The test is not valid if 1 or both of the control animals do not die of distemper. The vaccine virus complies with the test if the vaccinated animals remain in normal health.
3 BATCH TESTS
3-1 Identification
The vaccine is identified using a suitable method. For example, when mixed with a specific distemper antiserum, it is no longer able to provoke cytopathic effects in susceptible cell cultures or lesions on the chorio-allantoic membranes of fertilised hen eggs 9-11 days old, into which it is inoculated.
3-2 Bacteria and fungi
The vaccine, including where applicable the diluent supplied for reconstitution, complies with the test for sterility prescribed in the general monograph Vaccines for veterinary use (0062).
3-3 Mycoplasmas (2.6.7)
The vaccine complies with the test for mycoplasmas.

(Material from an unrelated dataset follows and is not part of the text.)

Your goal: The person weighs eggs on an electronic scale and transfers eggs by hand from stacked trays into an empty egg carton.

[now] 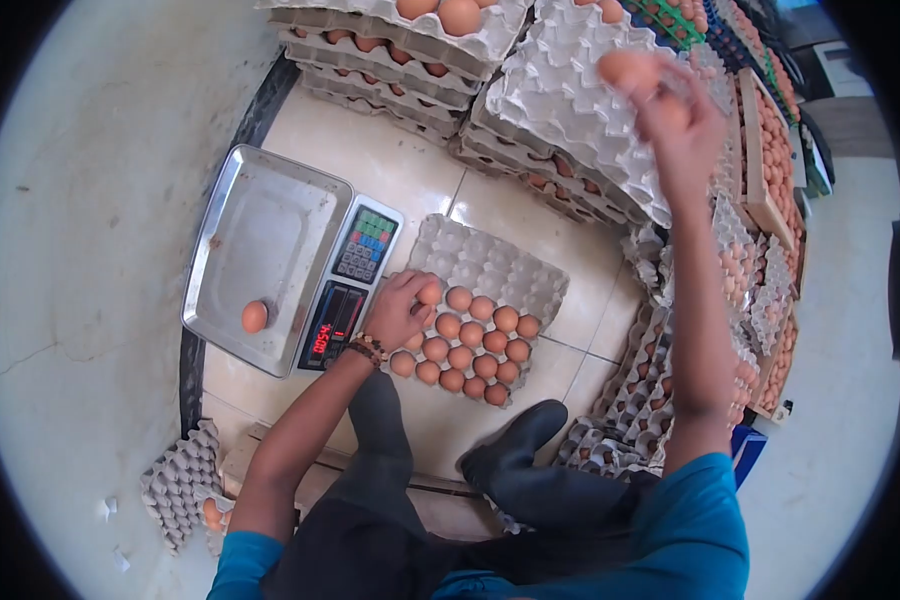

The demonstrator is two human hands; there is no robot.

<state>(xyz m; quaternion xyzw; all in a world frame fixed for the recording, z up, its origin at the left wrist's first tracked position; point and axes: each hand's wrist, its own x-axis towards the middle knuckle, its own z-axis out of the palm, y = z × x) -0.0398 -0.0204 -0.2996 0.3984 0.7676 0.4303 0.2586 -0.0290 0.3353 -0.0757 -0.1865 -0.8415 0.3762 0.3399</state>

3-4 Extraneous agents (5.2.5)
The vaccine is free from extraneous agents.
3-5 Virus titre
Titrate the vaccine virus in suitable cell cultures or fertilised hens’ eggs 9-11 days old. The vaccine complies with the test if one dose contains not less than the minimum virus titre stated on the label.
3-6 Potency
The vaccine complies with the requirements of the test prescribed under Immunogenicity (section 2-3-3) when administered by a recommended route and method. It is not necessary to carry out the potency test for each batch of the vaccine if it has been carried out on a representative batch using a vaccinating dose containing not more than the minimum virus titre stated on the label.